7. The computer-implemented method of claim 4, wherein the request includes one or more of: a model web template, an indication of one or more input sources, a description of input tensor(s), an indication of where to store a result of the model web, an indication of a location for models of the model web, an indication of a type of compute to use for one or more models of the model web, a model web definition, and an indication of strength metrics to use.
8. The computer-implemented method of claim 7, wherein selecting the plurality of models for the model web from one or more available model types is further based on the location of the models provided by the request.
9. The computer-implemented method of claim 7, wherein the model web template defines a model web by model types and connections between model types.
10. The computer-implemented method of claim 7, wherein the model web definition defines a model web by indicating explicit models of the model web and connections between the models.
11. The computer-implemented method of claim 4, wherein the model web is maintained by updating model information as models become available or unavailable and utilizing model synapse strength indicators to determine when a synapse is broken.
12. The computer-implemented method of claim 4, wherein the availability and tensor information are published by models.
13. The computer-implemented method of claim 4, wherein the availability and tensor information are maintained by an orchestrator.

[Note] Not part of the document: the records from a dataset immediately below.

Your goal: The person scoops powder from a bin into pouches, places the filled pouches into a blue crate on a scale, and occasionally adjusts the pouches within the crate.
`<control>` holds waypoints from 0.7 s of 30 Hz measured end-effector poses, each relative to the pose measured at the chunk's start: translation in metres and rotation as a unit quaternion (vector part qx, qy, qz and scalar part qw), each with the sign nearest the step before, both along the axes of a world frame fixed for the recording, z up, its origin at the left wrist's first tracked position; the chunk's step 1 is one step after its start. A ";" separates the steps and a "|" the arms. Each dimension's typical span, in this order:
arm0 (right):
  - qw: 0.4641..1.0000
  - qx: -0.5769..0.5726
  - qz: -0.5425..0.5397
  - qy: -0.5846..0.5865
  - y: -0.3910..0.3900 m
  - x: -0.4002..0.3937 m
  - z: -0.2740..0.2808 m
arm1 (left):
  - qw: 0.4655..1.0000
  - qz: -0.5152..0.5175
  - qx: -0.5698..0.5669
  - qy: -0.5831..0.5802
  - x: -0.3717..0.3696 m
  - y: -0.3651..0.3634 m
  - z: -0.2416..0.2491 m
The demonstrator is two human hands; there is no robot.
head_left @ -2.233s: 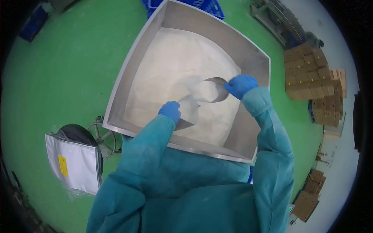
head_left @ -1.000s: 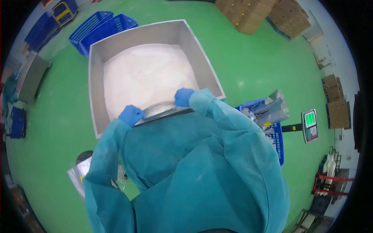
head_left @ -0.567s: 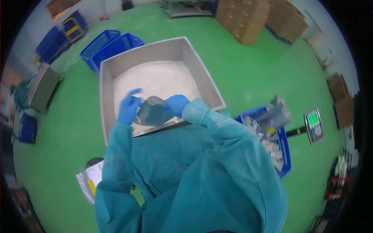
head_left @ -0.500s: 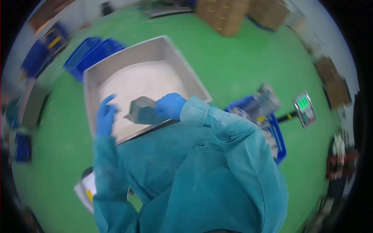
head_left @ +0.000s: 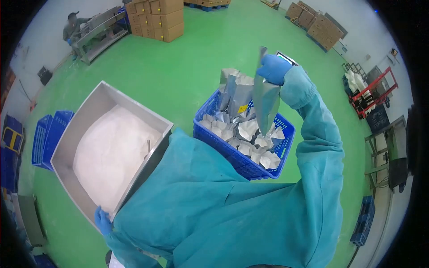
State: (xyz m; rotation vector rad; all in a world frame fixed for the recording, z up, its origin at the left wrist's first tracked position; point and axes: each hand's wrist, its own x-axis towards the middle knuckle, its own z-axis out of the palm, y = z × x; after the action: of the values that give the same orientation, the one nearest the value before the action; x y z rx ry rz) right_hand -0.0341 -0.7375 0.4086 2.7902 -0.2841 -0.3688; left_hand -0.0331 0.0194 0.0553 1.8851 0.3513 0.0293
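My right hand [head_left: 274, 69] is closed on the top of a silver foil pouch [head_left: 267, 100], which hangs upright above a blue crate [head_left: 232, 160]. Several open foil pouches [head_left: 248, 130] stand packed in that crate, and taller silver pouches [head_left: 239, 94] rise from its far left side. At the near corner of a large metal bin [head_left: 67, 183], my left hand [head_left: 103, 220] rests against the rim, fingers extended and holding nothing. White powder [head_left: 111, 154] fills much of the bin. A short metal handle [head_left: 148, 145] sticks up from the powder near the bin's right wall.
Partly hidden behind my right hand is a scale display [head_left: 286, 58]. Blue crates [head_left: 49, 138] lie left of the bin. Cardboard boxes [head_left: 156, 20] are stacked at the back, near a person [head_left: 73, 29] at a metal bench. A red trolley [head_left: 373, 91] stands far right.
The view has swung right. My right hand has carried the foil pouch from over the bin to above the blue crate. My left hand has dropped from over the powder to the bin's rim.
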 end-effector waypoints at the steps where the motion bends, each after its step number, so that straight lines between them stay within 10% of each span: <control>1: 1.000 0.007 -0.027 -0.006 -0.027 0.000 -0.010 | 1.000 0.018 0.003 0.017 -0.006 0.013 -0.007; 7: 0.968 -0.204 -0.041 0.141 -0.200 0.063 -0.195 | 0.996 0.045 0.052 0.053 -0.029 0.038 -0.009; 9: 0.966 0.053 -0.178 -0.181 -0.259 0.063 -0.339 | 0.996 0.046 0.040 0.065 -0.033 0.033 -0.008; 10: 0.974 0.000 -0.214 -0.073 -0.256 0.066 -0.366 | 0.996 0.042 0.050 0.067 -0.037 0.027 -0.006; 21: 0.886 0.277 -0.252 -0.272 -0.166 -0.011 -0.171 | 0.993 0.075 0.018 -0.093 -0.023 -0.014 0.003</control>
State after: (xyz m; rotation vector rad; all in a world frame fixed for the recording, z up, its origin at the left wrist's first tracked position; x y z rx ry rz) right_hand -0.0454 -0.9030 0.2373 3.2942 -1.2221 0.3030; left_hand -0.0560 0.0059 0.0584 1.8712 0.3649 0.3121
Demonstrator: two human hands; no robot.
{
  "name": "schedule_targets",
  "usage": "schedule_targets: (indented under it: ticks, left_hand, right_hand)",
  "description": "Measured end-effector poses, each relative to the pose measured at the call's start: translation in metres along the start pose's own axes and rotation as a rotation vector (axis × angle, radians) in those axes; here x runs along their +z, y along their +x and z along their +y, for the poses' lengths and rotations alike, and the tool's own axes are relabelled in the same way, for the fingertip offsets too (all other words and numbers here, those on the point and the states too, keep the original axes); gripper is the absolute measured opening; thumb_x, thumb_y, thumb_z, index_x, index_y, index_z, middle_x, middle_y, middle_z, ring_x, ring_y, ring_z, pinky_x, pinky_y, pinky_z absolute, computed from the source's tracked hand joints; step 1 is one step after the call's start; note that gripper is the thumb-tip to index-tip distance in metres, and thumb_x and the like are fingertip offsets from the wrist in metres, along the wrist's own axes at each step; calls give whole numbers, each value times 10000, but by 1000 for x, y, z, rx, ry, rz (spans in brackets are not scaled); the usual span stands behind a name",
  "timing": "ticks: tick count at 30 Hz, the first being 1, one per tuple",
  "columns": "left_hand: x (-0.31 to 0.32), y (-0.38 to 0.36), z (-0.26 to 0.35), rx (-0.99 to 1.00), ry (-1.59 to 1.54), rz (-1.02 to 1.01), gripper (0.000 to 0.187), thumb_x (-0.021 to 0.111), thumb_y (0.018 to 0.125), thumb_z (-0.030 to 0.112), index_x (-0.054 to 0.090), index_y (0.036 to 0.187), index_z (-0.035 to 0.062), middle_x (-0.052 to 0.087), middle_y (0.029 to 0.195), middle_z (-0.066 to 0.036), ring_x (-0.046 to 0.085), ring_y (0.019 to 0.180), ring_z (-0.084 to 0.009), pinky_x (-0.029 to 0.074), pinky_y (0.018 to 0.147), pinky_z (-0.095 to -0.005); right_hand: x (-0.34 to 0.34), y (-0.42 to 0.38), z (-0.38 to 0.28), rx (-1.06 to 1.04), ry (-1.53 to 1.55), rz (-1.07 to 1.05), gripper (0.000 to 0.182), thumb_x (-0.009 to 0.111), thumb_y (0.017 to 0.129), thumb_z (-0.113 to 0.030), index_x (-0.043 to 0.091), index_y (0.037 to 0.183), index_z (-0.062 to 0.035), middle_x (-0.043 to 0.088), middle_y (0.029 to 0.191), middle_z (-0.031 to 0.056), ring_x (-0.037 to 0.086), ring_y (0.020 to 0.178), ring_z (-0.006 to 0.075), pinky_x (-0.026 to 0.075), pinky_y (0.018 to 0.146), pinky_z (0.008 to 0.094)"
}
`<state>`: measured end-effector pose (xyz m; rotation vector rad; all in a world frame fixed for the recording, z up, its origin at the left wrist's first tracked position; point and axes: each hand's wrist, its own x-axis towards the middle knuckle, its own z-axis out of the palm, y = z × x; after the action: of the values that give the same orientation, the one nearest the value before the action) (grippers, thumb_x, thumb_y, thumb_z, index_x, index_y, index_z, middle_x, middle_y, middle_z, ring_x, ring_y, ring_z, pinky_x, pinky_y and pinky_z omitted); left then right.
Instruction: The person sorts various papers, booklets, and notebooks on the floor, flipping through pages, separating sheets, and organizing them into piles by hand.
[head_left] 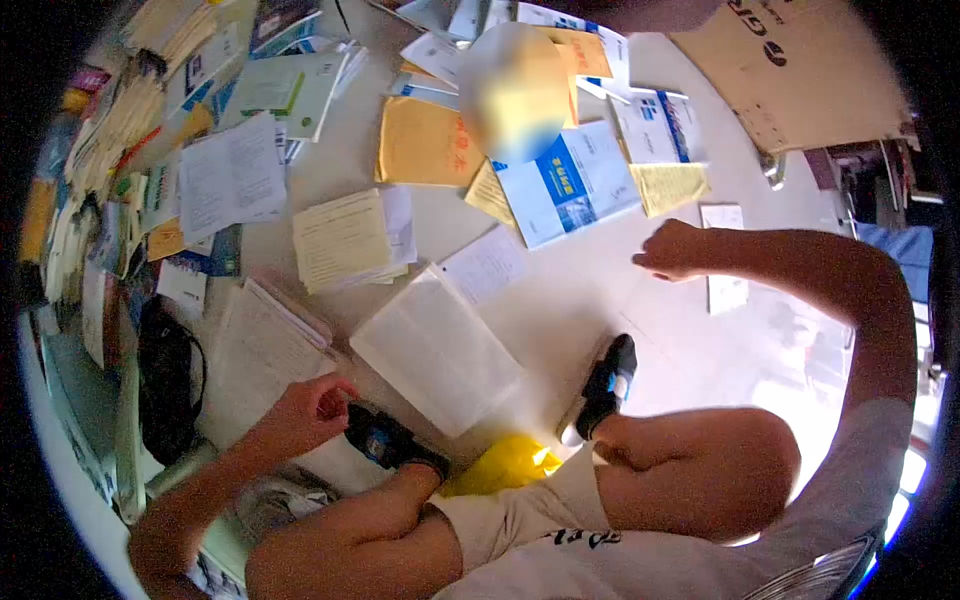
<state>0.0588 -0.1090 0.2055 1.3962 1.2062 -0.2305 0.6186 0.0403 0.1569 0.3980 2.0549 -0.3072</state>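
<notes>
My left hand (312, 410) is raised at the lower left beside my dark shoe (385, 440), its fingers curled; whether anything small is between them is hidden. On the right, my right hand (675, 250) hovers over the floor with its fingers curled in, and nothing shows in it. Between the hands lies a translucent white folder (440, 350), tilted on the floor, with a printed sheet (487, 264) touching its upper edge. Above my right hand is a light blue booklet (568, 183). A stack of yellowish papers (343, 240) rests left of the sheet.
Brown envelopes (425, 142) and booklets spread across the top. Piles of books and papers (232, 170) line the left, near a black bag (168, 380). A cardboard box (800, 75) stands at upper right. A yellow plastic bag (505, 466) lies between my legs.
</notes>
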Motion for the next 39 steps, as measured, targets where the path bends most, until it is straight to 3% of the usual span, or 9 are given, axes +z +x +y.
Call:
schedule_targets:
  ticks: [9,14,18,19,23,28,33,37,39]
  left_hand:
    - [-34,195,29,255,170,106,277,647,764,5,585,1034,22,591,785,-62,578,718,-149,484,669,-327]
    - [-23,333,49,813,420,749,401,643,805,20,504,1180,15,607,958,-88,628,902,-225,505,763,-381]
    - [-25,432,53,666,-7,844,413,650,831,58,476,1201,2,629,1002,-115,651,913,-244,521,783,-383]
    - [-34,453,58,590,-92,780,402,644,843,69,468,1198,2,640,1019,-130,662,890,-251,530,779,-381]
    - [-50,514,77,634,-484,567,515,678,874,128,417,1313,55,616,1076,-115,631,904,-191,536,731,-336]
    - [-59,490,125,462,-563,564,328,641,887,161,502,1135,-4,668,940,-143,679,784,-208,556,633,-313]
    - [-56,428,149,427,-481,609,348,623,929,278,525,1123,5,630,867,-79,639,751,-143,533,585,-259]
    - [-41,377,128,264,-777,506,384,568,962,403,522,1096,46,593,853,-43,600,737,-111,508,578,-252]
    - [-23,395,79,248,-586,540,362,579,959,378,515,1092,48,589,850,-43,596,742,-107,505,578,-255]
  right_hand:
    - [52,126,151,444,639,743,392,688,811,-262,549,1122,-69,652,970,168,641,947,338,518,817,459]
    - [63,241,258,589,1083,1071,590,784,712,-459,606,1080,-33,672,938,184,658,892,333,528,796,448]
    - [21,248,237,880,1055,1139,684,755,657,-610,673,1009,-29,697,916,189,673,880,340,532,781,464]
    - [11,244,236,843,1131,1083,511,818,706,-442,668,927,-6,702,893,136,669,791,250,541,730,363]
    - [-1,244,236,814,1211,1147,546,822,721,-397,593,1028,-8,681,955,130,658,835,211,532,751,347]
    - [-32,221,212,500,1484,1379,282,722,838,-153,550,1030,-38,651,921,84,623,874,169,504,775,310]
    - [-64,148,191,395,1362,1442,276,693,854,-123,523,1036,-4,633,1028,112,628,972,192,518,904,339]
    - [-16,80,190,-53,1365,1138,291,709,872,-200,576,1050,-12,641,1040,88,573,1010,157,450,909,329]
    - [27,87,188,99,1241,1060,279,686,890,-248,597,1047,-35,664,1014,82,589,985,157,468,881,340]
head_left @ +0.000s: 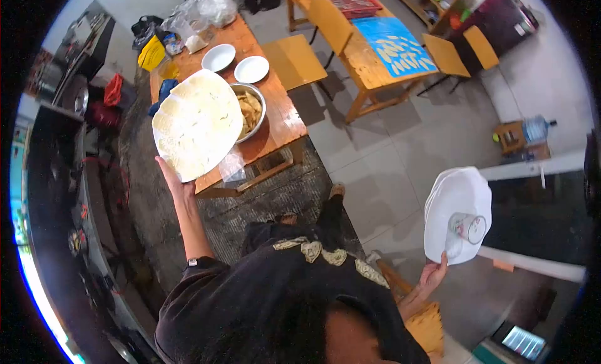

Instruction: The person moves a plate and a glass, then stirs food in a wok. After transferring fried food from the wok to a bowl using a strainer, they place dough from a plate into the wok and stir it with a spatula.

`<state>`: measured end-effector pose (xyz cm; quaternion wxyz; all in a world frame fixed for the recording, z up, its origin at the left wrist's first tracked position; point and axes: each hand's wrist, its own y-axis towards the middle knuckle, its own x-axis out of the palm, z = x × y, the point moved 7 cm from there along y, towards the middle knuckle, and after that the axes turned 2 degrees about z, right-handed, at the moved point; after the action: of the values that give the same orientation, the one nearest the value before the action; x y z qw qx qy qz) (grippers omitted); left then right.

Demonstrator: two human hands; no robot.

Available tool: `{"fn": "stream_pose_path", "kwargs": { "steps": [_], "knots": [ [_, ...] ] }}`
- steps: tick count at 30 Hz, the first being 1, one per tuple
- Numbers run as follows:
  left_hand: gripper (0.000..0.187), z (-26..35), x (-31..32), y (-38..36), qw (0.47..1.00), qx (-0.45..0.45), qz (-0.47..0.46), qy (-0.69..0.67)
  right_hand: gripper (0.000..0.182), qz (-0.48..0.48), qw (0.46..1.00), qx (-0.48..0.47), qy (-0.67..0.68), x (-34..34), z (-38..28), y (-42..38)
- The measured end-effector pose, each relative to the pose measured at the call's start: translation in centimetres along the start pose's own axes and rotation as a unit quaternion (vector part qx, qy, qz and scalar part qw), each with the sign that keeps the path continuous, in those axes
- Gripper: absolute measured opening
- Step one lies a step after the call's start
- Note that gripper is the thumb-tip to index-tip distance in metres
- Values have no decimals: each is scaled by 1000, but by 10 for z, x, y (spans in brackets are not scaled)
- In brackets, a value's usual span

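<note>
My left hand [179, 187] grips the near edge of a large white plate [199, 123] covered with pale, flat pieces that look like dough. The plate is held up over the left part of the wooden table, partly hiding a metal bowl [263, 116] of brownish food. At the right, my right hand [433, 273] holds a stack of white plates [441, 207] by its lower rim. A clear glass [468, 228] lies against the top plate, its mouth facing outward.
Two white bowls [219, 57] and plastic bags [216, 8] are on the wooden table [278, 107]. Beyond stand chairs [291, 62] and another table [350, 66] with a blue sheet [393, 47] bearing pale pieces. A wooden stool [426, 326] is beside me.
</note>
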<state>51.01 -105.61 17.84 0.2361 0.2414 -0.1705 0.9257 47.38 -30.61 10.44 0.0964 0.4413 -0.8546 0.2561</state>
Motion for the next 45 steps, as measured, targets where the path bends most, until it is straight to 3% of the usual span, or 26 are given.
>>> {"fn": "stream_pose_path", "kwargs": {
  "steps": [5, 8, 10, 14, 18, 19, 20, 23, 26, 33, 39, 45],
  "knots": [
    [62, -12, 9, -19, 990, 56, 132, 4, 53, -121, 990, 70, -21, 140, 7, 113],
    [69, -19, 7, -25, 988, 100, 118, -4, 53, -226, 971, 67, -43, 254, 13, 166],
    [68, -20, 7, -38, 978, 108, 177, -14, 54, -272, 955, 100, -61, 316, 36, 204],
    [69, -20, 13, -57, 955, 147, 259, -10, 53, -372, 909, 169, -77, 442, 111, 256],
    [66, -22, -10, -65, 918, 204, 341, 12, 52, -460, 856, 228, -61, 560, 204, 257],
    [65, -22, -20, -69, 904, 219, 366, 14, 54, -480, 853, 193, -66, 586, 217, 242],
    [65, -25, -26, -68, 911, 237, 338, -10, 55, -499, 830, 237, -78, 606, 251, 244],
    [66, -29, -26, -77, 886, 271, 377, -6, 55, -567, 780, 259, -60, 672, 319, 233],
    [66, -31, -19, -91, 866, 282, 411, -29, 51, -616, 718, 316, -78, 728, 386, 219],
    [63, -58, 7, -130, 795, 319, 512, -64, 46, -642, 660, 360, -149, 822, 509, 207],
    [61, -63, 71, -126, 723, 338, 598, -66, 55, -669, 611, 379, -190, 880, 548, 216],
    [64, -84, 89, -119, 719, 326, 610, -69, 51, -685, 554, 396, -261, 910, 584, 224]
  ]
}}
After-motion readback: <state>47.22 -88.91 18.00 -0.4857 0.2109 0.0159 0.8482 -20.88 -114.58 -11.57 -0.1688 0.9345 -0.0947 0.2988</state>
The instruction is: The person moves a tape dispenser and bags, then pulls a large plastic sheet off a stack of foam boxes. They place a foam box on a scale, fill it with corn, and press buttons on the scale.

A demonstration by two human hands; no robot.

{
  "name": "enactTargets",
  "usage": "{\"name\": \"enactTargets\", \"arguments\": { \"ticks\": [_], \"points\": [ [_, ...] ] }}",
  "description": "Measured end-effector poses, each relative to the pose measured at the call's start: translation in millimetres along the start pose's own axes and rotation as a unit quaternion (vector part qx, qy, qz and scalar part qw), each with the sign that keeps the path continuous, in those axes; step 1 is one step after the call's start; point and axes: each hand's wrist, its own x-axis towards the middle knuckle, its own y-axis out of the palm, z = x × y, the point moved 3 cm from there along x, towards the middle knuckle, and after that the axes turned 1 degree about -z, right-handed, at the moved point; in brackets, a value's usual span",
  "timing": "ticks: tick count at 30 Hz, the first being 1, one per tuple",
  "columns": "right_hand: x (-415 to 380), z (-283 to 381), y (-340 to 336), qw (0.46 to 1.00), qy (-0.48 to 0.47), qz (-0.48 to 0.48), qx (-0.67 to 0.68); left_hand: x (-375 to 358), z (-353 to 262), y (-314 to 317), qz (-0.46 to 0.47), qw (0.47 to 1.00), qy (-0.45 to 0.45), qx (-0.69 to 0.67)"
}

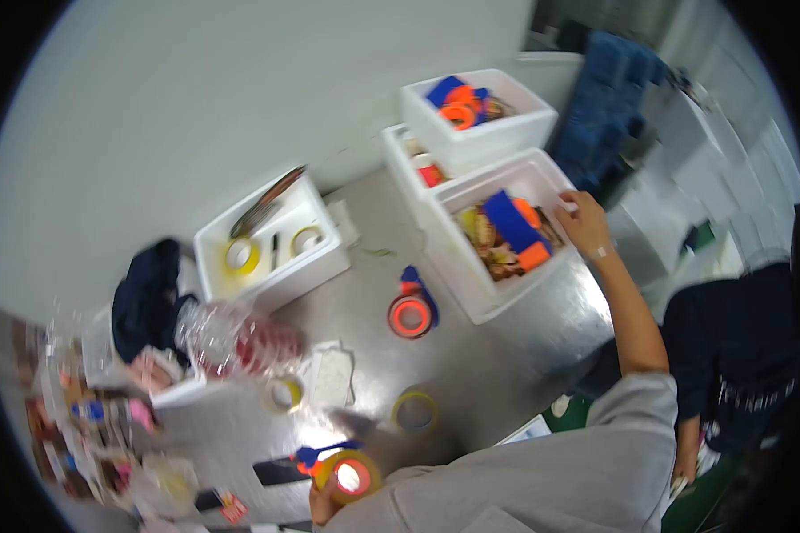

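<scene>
My left hand [324,501], low in the view, is closed on a tape dispenser [354,475] with a blue and orange frame and a yellow-brown tape roll. My right hand [585,224] reaches out to the right and grips the rim of a white foam box [478,298]. Inside that box lie a blue piece [512,222], orange parts and several packets. Another blue and orange tape dispenser [412,313] rests on the metal table [373,355] between my hands. Close to my left hand are a loose yellow tape roll [415,412] and a dark flat object [277,473].
A smaller white box [480,149] with blue and orange items is stacked behind. To the left, another white box [309,269] holds tape rolls. A clear plastic bag [240,340], dark cloth [148,293] and white pad [331,377] lie nearby. A person in dark clothing [729,346] is at right.
</scene>
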Motion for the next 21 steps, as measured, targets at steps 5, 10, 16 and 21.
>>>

14. The computer-implemented method of claim 4, wherein determining that there is a tensor compatibility issue comprises:
determining that an output of a first selected model of the plurality of models does not match an input of second selected model of the plurality of models.
15. The computer-implemented method of claim 4, further comprising:
receiving input data and applying the model web to generate a result.
16. A system comprising:
a first one or more electronic devices to implement a model hosting service in a multi-tenant provider network; and
a second one or more electronic devices to implement a model web service in the multi-tenant provider network, the model web service including instructions that upon execution cause the model web service to:
receive a request to generate a model web; and
build a model web to be hosted by the model hosting service according to the request by:
selecting a plurality of models for the model web from one or more available model types based on at least one or more of availability, tensor information, and compute type,
determining that the model web cannot be built from available models,
determining, in response to determining that the model web cannot be built, that there is a tensor compatibility issue based on at least the tensor information,
selecting one or more tensor conformers based on at least the tensor information,
instantiating synapses between the selected models and the one or more tensor conformers to form the model web, wherein the synapses comprise connections between different models of the selected plurality of models and the one or more tensor conformers, and
updating information regarding availability of the selected plurality of models of the model web to indicate being in use.
17. The system of claim 16, wherein to build the model web according to the request further comprises to determine which model types are needed to build the model web, wherein selecting the plurality of models comprises selecting models from the determined model types.
18. The system of claim 16, wherein the request includes one or more of: a model web template, an indication of one or more input sources, a description of input tensor(s), an indication of where to store a result of the model web, an indication of a location for models of the model web, an indication of a type of compute to use for one or more models of the model web, a model web definition, and an indication of strength metrics to use.
19. The system of claim 18, wherein the model web template defines a model web by model types and connections between model types.
20. The system of claim 18, wherein the model web definition defines a model web by indicating explicit models of the model web and connections between the models.